Стремительно темнело. Из-за холмов, как и обещал этот гад, показалось кладбище. Издалека оно напоминало городок в миниатюре. Маленькие постройки из серого и красного кирпича со ржавыми полумесяцами вместо флюгеров. На некоторых склепах, чаще детских, кирпичом были выложены имена: Ерлан, Венера, Карылгаш. Катя сообразила, что не была на здешнем русском кладбище и не знает, где похоронен Маратик. Ее так и не свозили на могилу братика. И она, похоже, единственная из всех, кто живет в поселке, не слышала, как Маратик поет после смерти.
Тулин криво приткнул «жигули» к какой-то полуразрушенной стене и уверенно зашагал вперед по выгоревшей хрупкой траве. Катя набросила рюкзак и засеменила сзади, пытаясь запомнить дорогу. Ей вдруг показалось, что после случившегося этот гад захочет оставить ее здесь. А бродить ночью среди могил ей не очень хотелось.
Наконец Тулин остановился. Впереди было три захоронения. Новенький склеп из желтого камня – большой купол, увенчанный золотым полумесяцем, словно спиленным с сережки Аманбеке. Высокая постройка из разномастного, местами побитого кирпича, похожая на уродливую коробку. И заброшенная могила с покосившейся оградкой, зато с молодым карагачем, который тянулся ровно по центру захоронения, словно это была не могила, а его персональная клумба.
Катя шагнула к каменному склепу, похожему на маленькую копию дворца из восточных сказок. Тулин кашлянул и зыркнул на громадную кирпичную коробку.
– Вот этот – дядин.
Катя сделала несколько неуверенных шагов. Невозможно представить, что в этой глухой коробке теперь лежит ее отец.
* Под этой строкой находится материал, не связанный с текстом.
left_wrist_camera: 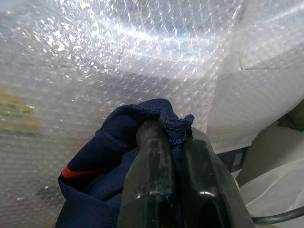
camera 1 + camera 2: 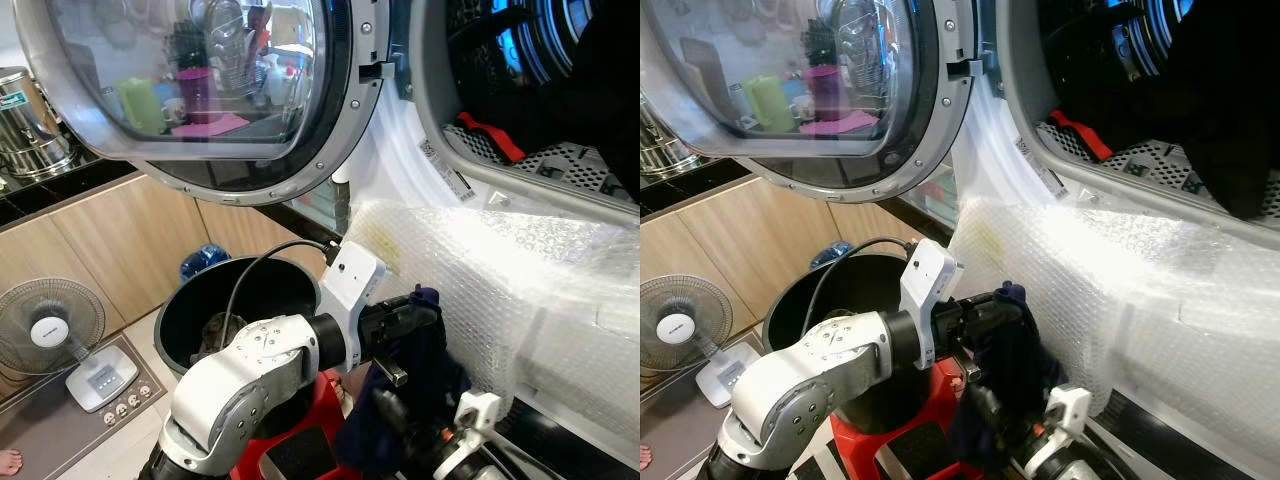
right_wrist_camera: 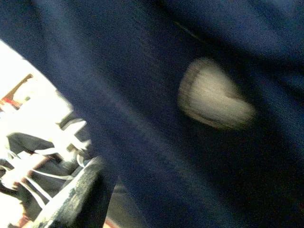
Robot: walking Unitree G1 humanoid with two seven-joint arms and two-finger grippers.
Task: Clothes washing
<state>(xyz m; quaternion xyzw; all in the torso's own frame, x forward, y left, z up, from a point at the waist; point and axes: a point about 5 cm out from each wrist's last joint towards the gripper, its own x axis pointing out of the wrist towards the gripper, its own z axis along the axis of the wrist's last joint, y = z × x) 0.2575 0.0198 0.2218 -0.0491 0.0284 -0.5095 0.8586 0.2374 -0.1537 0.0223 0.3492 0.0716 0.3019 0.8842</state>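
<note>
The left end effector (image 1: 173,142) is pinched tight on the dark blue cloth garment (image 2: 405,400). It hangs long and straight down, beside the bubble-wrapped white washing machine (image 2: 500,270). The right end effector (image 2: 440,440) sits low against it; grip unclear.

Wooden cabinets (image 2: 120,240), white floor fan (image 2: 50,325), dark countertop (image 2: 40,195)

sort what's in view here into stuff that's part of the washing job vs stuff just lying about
Part of the job:
- navy garment, pinched in the left gripper
- right gripper, low against the same garment
- washing machine drum, door swung open
- black laundry bucket

Just lying about:
- desk fan
- metal urn
- bubble wrap on the machine front
</note>
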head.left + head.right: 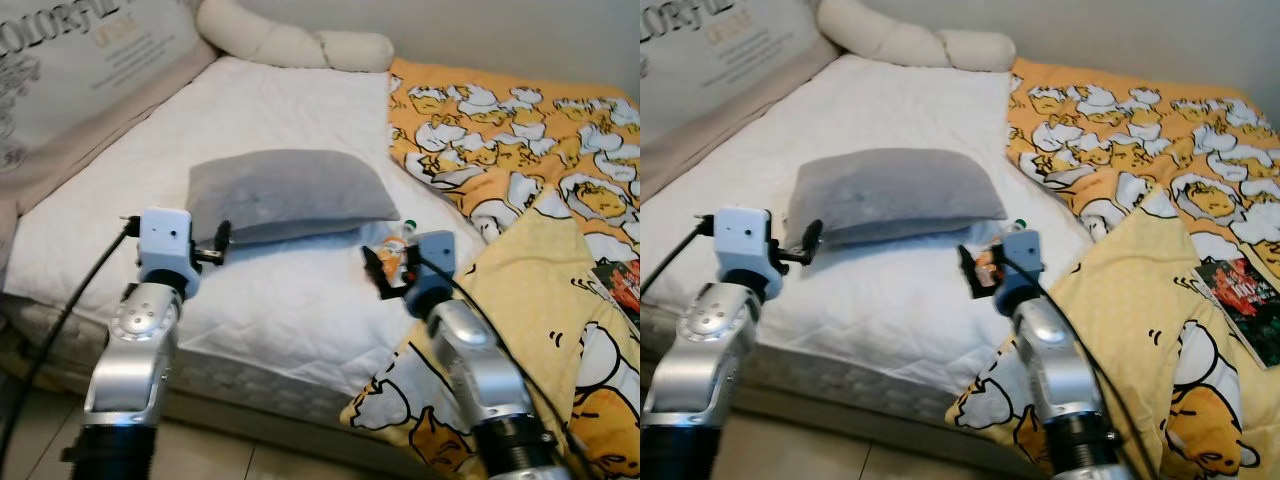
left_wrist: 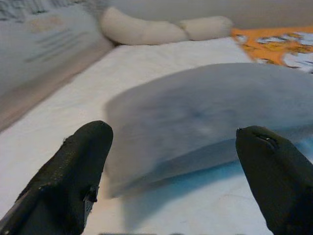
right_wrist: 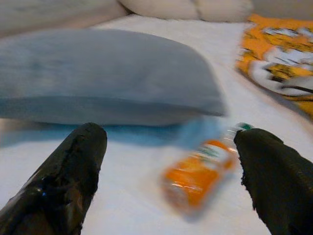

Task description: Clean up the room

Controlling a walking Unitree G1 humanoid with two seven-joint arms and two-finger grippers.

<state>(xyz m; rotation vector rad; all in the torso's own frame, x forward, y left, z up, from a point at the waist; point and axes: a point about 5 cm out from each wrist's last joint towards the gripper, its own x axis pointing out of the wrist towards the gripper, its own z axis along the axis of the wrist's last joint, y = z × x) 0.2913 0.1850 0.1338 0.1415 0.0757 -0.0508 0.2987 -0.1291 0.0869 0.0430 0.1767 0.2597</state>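
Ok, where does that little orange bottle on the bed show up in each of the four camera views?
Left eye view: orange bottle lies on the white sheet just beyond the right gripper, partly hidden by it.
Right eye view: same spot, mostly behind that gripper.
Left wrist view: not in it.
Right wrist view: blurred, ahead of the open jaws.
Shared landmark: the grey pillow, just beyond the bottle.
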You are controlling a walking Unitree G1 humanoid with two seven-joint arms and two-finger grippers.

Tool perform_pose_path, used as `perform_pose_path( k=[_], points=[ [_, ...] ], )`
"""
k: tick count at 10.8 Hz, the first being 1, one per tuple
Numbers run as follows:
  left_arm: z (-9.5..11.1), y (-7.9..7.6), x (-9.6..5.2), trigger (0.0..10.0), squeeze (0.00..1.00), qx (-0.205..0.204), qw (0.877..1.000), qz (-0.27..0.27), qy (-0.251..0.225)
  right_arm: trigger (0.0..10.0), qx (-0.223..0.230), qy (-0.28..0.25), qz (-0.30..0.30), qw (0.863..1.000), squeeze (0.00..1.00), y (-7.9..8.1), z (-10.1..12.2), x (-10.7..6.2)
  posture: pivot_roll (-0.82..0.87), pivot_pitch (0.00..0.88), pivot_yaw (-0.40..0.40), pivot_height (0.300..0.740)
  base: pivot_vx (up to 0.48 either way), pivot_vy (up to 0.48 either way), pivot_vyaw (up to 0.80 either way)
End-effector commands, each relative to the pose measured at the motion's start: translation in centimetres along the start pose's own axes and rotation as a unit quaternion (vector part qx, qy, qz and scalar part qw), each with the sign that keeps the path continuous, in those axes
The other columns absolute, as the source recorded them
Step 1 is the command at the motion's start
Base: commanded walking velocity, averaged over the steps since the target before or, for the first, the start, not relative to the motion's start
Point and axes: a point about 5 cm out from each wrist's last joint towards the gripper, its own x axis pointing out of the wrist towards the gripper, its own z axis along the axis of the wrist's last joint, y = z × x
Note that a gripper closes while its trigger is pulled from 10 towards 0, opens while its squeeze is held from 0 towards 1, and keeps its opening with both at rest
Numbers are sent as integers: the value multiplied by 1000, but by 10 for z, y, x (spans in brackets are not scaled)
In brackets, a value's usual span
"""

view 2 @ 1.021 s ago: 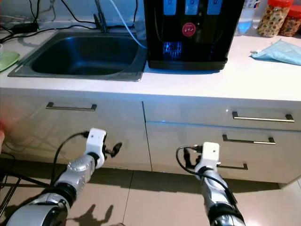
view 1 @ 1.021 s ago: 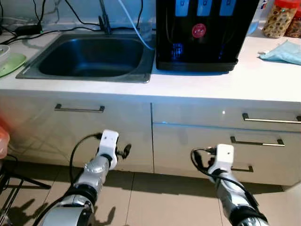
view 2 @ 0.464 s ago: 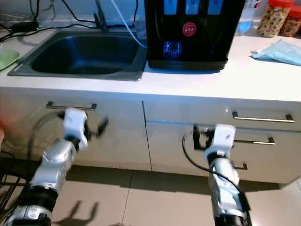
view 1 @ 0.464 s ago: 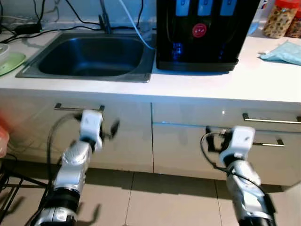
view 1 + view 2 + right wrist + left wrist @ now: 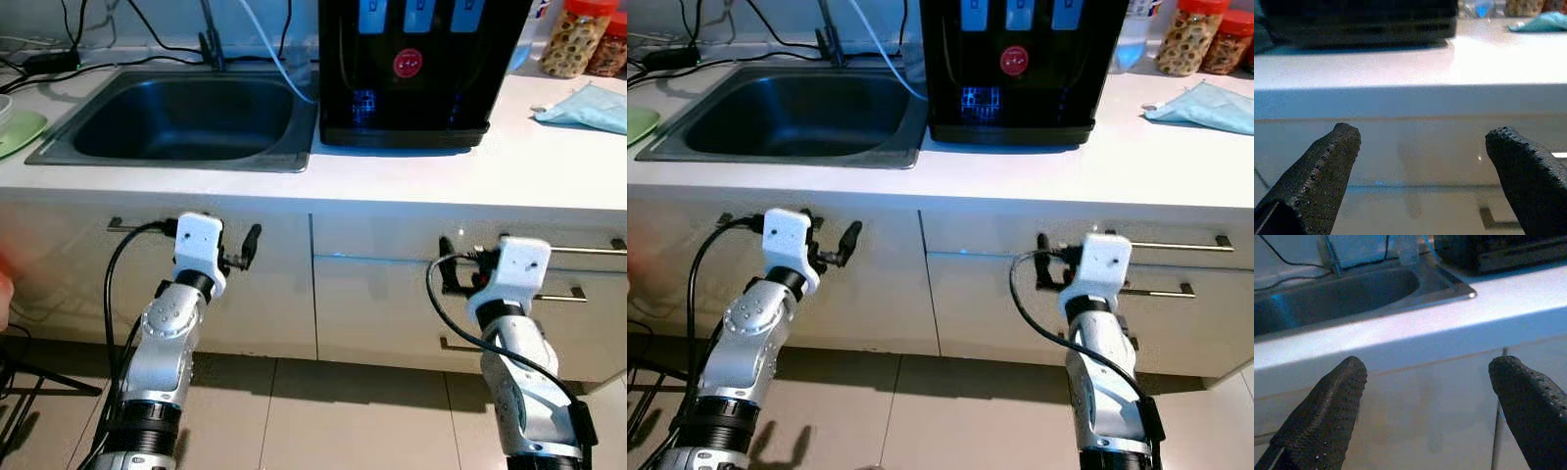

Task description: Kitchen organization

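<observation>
I face a white kitchen counter (image 5: 509,166) with a steel sink (image 5: 59,152) at the left and a black water dispenser (image 5: 416,73) in the middle. A light blue cloth (image 5: 586,103) lies at the counter's right end, in front of snack jars (image 5: 571,39). My left gripper (image 5: 1425,401) is open, held in front of the cabinet door just under the sink's edge. My right gripper (image 5: 1420,171) is open too, before the top drawer below the dispenser. Neither holds anything.
Drawers with bar handles (image 5: 578,251) fill the cabinet front at the right, and a door with a handle (image 5: 132,225) is at the left. A green plate (image 5: 18,130) sits at the counter's far left. Cables (image 5: 59,59) run behind the sink. Tiled floor (image 5: 333,411) lies below.
Both arms have risen from near the floor to just below the counter edge, the left one swinging left towards the door handle. Both grippers stay open.
</observation>
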Motion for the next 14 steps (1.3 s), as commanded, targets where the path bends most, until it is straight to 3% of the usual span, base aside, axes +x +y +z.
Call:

Тулин вежливо распахнул железную, словно тюремную дверь, и в нос ударил знакомый перечный запах пыли и чего-то тошнотворно-сладкого.
– К папке-то подойди, хоть слезинку урони, – назидательно произнес Тулин и подтолкнул Катю в спину.
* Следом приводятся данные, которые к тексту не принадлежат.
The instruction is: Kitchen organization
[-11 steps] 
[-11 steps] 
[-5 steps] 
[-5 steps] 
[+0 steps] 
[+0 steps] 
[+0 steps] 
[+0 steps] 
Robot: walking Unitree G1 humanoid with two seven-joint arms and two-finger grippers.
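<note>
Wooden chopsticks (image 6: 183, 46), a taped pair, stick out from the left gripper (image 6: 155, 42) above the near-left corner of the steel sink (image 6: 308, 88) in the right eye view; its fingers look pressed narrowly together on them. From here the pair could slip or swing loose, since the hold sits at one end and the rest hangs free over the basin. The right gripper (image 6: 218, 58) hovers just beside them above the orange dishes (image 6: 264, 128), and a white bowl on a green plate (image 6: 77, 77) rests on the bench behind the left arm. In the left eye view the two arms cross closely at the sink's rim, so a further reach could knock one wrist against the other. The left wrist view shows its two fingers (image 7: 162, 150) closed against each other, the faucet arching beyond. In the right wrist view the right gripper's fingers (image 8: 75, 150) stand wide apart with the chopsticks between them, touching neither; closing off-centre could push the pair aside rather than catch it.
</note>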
Лопатки будто стали чужими от прикосновения брата. Катя презрительно фыркнула и шагнула на утоптанный земляной пол. По центру кирпичной коробки словно плавало что-то светлое, в полумраке оно казалось серым и как будто живым, потрескивающим и шебуршащим. Тулин включил фонарик, и бледный луч, метнувшись по грубым стенам, заскользил по простыне на каменном столе.
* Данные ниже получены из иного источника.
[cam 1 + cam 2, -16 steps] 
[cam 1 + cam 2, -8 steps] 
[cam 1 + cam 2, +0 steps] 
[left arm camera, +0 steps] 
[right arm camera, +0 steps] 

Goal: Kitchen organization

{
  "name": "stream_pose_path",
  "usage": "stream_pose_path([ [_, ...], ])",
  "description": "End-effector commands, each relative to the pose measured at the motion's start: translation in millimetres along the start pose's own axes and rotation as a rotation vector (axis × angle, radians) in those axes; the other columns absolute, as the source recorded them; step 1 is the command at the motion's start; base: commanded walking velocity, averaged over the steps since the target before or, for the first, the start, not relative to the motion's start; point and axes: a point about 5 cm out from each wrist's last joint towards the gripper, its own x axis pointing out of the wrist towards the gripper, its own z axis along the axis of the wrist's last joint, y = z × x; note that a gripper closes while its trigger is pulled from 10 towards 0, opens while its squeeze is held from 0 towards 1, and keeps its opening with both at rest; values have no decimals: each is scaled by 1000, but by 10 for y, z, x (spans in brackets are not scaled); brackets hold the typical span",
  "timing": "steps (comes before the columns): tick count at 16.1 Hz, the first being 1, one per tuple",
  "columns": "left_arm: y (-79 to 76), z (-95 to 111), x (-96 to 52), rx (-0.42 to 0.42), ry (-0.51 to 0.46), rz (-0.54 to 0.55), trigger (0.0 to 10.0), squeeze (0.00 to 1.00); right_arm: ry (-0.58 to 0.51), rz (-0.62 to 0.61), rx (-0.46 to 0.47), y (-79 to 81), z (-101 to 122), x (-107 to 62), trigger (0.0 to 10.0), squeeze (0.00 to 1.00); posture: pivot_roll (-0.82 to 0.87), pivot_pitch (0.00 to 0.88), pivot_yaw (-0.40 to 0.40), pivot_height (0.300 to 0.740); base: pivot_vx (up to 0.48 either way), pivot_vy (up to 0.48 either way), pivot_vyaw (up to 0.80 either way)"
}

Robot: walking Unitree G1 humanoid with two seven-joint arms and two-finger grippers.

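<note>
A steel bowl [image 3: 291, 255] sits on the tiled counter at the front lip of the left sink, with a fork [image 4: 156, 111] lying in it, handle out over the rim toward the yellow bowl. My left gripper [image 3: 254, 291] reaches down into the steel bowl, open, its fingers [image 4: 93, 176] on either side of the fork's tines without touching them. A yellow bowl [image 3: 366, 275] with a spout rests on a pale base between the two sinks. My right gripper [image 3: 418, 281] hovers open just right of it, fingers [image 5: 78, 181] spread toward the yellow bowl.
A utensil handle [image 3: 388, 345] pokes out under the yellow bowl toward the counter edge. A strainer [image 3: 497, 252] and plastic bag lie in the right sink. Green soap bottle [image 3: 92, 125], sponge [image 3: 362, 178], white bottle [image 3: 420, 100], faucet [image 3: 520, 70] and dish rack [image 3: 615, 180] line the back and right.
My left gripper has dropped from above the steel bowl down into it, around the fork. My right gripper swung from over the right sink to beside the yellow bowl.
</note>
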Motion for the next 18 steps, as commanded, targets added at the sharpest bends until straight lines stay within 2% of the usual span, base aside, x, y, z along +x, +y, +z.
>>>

– Он не хотел, чтобы его закапывали, – сообщил Тулин из-за спины. – Сейчас уже редко так хоронят. А мы все сделали честь по чести, положили головой на запад, как велит обычай.
– Можно мне фонарик? – Катя не глядя протянула руку.
Тулин отдал фонарь, скрестил руки на груди и сразу слился с полумраком склепа. Теперь его присутствие выдавал только звериный запах. Катя сделала еще полшажочка к мумии отца.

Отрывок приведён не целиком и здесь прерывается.